Justiça do trabalho de Paulínia fixa multa de R$ 50 mil para cada funcionário barrado de entrar na Petrobras
Funcionários em frente a uma das entrada de refinaria de Paulínia

A juíza Antonia Rita Bonardo da 2ª Vara do Trabalho de Paulínia concedeu um habeas corpus com pedido de liminar em que fica determinada multa de R$ 50 mil para cada petroleiro impedido de entrar para trabalhar na Petrobras de Paulínia, Replan.

Os grevistas que entraram em greve no dia 1º de novembro reivindicam o fim do plano de negócios da Petrobras, manutenção dos empregos e a garantia de condições seguras no trabalho. Segundo o sindicato dos petroleiros, 900 funcionários estão em greve na unidade, mas cerca de 100 do setor administrativo entraram na empresa na manhã desta quinta-feira (5).

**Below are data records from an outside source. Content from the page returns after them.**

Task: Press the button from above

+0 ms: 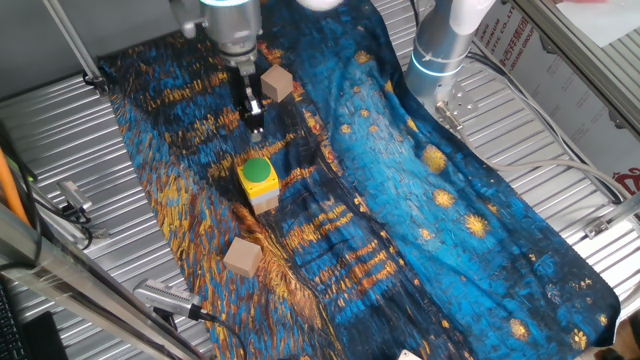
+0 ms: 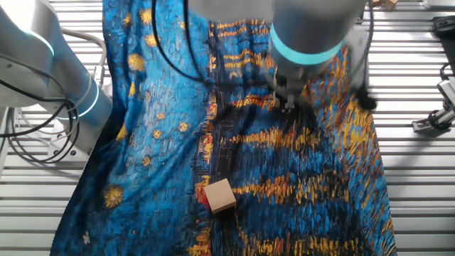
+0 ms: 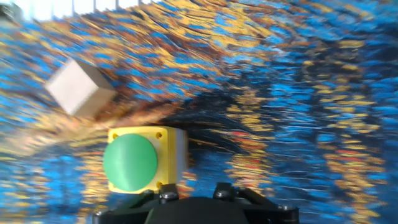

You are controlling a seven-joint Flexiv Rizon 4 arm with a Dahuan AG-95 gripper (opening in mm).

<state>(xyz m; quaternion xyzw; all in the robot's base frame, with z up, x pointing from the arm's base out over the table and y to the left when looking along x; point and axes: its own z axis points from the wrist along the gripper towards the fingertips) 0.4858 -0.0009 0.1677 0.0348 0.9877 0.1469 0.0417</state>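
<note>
One fixed view shows the arm coming down from the top edge, wrist vertical, with the gripper [image 1: 254,118] pointing straight down at the cloth [image 1: 400,190]. Its tip hangs above the cloth, just behind the button [image 1: 258,173] and apart from it; no contact with the cap is seen. The button, a green round cap on a yellow box with a pale base, sits upright on the blue and orange patterned cloth near the middle of the table [image 1: 60,130]. One wooden cube [image 1: 276,83] lies behind the gripper, beside it; a second wooden cube [image 1: 242,256] lies in front of the button, well apart.

Hand view: the button [image 3: 130,160] lies low and left of centre, near the dark gripper body at the lower edge, with a cube [image 3: 79,88] further up and left. The picture is blurred.

The other fixed view: the wrist hides the button; the gripper [image 2: 288,99] points down at the cloth.

Finger spacing cannot be determined in any view. Nothing is seen held.
</note>
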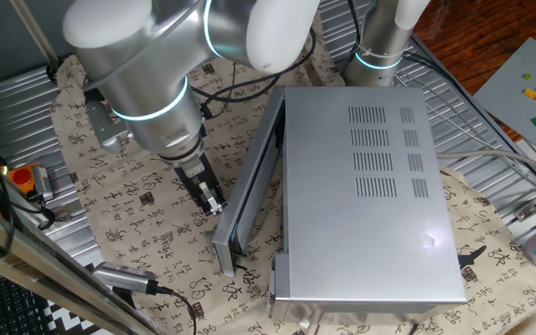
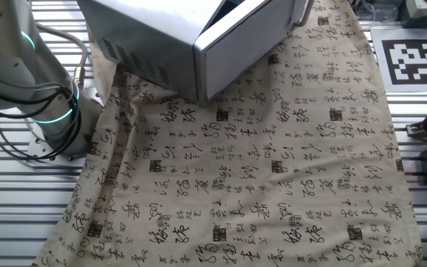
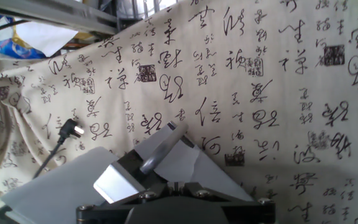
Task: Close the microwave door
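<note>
The microwave is a large silver-grey box with vent slots on top, standing on a calligraphy-print cloth. It also shows at the top of the other fixed view. The microwave door stands partly open, swung out at a shallow angle with its free end toward the front left; its outer face shows in the other fixed view. My gripper hangs just left of the door's outer face, close to it, with a small gap. Its fingers are together and empty. In the hand view the gripper points down at the cloth.
A black plug and cable lie on the cloth. A silver cylinder with a cable lies front left, and an orange part sits at the left. A second arm's base stands behind the microwave. A tag board lies far right.
</note>
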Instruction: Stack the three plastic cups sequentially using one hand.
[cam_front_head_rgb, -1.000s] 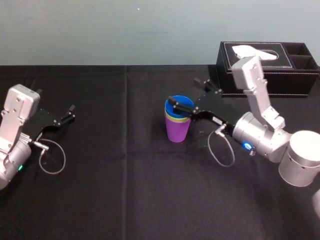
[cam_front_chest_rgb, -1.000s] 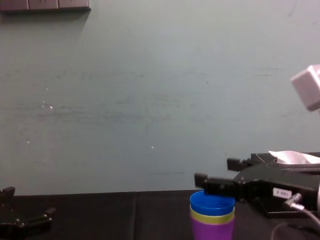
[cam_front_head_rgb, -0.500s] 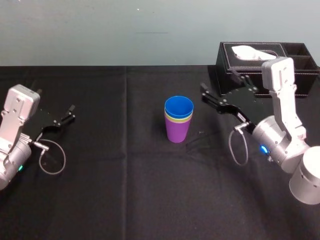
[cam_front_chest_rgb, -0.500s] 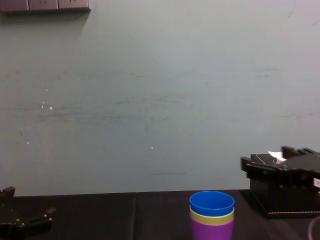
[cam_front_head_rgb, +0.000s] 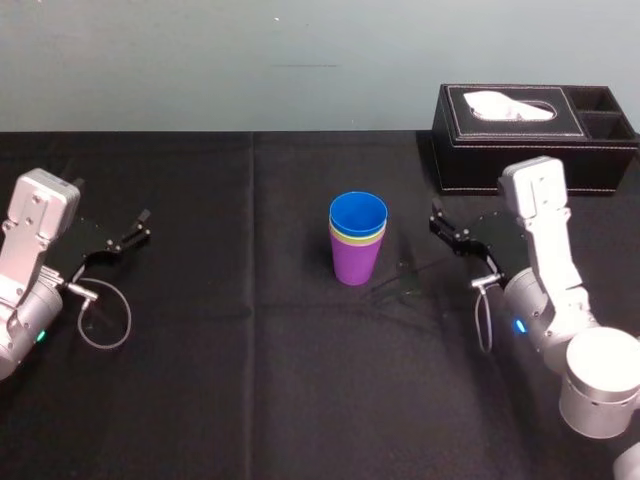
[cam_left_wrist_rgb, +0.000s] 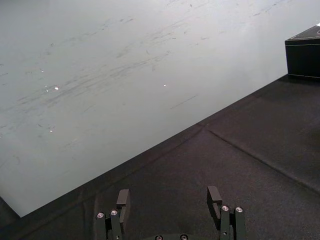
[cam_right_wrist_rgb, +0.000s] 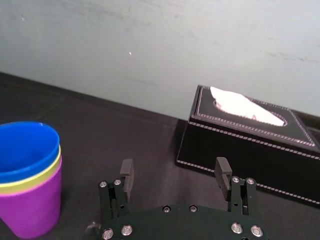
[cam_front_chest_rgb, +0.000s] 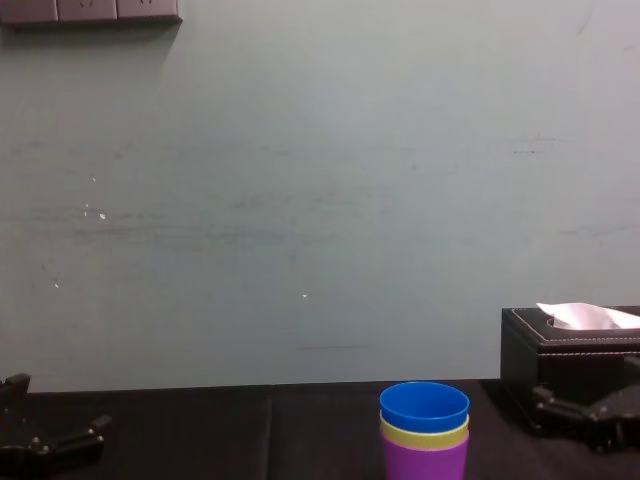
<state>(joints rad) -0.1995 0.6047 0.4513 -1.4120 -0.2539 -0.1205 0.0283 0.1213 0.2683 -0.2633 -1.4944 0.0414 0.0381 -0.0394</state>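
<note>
The three plastic cups (cam_front_head_rgb: 357, 240) stand nested upright at the table's middle: blue cup (cam_front_head_rgb: 358, 215) innermost, a yellow-green rim (cam_front_head_rgb: 357, 239) below it, purple cup (cam_front_head_rgb: 356, 264) outermost. The chest view shows the stack (cam_front_chest_rgb: 424, 440) from the side, and the right wrist view shows it (cam_right_wrist_rgb: 30, 180) too. My right gripper (cam_front_head_rgb: 437, 222) hovers to the right of the stack, apart from it, open with nothing between its fingers (cam_right_wrist_rgb: 174, 170). My left gripper (cam_front_head_rgb: 138, 228) rests open at the table's far left (cam_left_wrist_rgb: 168, 196).
A black tissue box (cam_front_head_rgb: 535, 125) with a white tissue stands at the back right, behind the right gripper (cam_right_wrist_rgb: 250, 135). Black cloth (cam_front_head_rgb: 250, 380) covers the table. A grey cable loop (cam_front_head_rgb: 105, 320) lies by the left arm.
My right gripper, open, has drawn back from the blue cup's rim to the right and lower, away from the stack. The stack and the left arm have not moved.
</note>
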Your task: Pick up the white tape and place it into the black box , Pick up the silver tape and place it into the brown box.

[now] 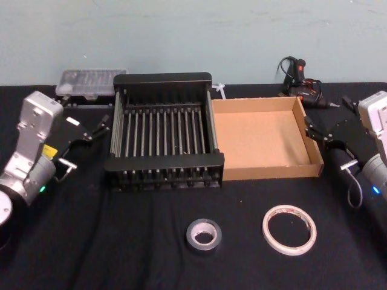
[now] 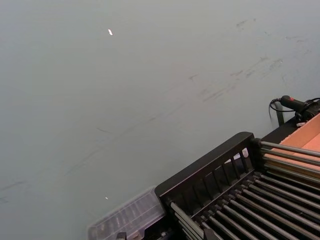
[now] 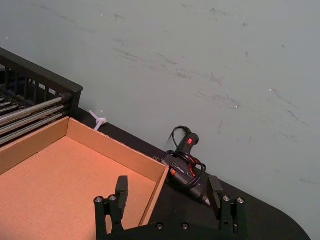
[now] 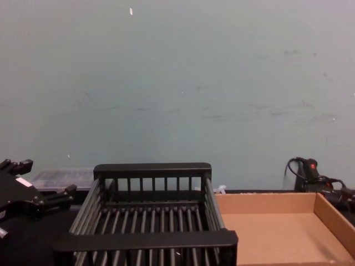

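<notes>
We judge the task has not begun: the white tape [image 1: 289, 229] and the silver tape [image 1: 204, 235] both lie flat on the table [image 1: 91, 241], in front of the black box [image 1: 164, 132], whose neighbour, the brown box [image 1: 264, 138], touches its right side. Our left claw [image 1: 100, 128] hangs open beside the black box's left wall, the right claw [image 3: 169, 192] open at the brown box's far right corner. Next, one claw should descend over the white tape.

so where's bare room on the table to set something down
Bare cloth lies along the near edge left of the silver tape, and in the strip between the tapes and the boxes. Both the black box and brown box are empty. It is crowded at the sides: left pincer by the black box, right pincer by the brown one.
</notes>
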Tool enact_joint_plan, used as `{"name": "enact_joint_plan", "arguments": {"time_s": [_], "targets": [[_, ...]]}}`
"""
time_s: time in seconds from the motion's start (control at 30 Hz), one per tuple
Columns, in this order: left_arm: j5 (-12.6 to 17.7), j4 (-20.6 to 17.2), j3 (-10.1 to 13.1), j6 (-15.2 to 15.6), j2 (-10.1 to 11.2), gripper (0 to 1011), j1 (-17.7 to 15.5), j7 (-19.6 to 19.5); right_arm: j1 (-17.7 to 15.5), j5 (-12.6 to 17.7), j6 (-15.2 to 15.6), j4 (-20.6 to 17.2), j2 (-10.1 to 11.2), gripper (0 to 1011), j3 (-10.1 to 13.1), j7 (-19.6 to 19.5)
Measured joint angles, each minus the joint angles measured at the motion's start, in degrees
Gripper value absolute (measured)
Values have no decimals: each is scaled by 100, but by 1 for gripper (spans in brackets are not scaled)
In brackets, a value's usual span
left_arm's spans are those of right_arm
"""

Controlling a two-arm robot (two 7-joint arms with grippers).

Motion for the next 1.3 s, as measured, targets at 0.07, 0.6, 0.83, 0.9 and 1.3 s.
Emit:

A decisão da juíza determina que a Petrobras garanta a liberação dos funcionários após o término do turno, já que há casos de profissionais que estão no interior da refinaria há mais de 30 horas.

O sindicato dos petroleiros informou que, na liminar, a juíza concedeu três dias para que a categoria se posicione. Os petroleiros vão tentar reverter a decisão de multa quando se posicionarem. O Sindicato dos Petroleiros disse que vai ingressar na Justiça para ter acesso ao interior da Refinaria.

De acordo com o sindicato, eles foram impedidos de vistoriar a situação da produção, já que o número de funcionários do grupo de contingência, que entrou no início da greve, é desconhecido e pode estar abaixo do número aceitável. Este grupo é formado por engenheiros, gerentes e supervisores.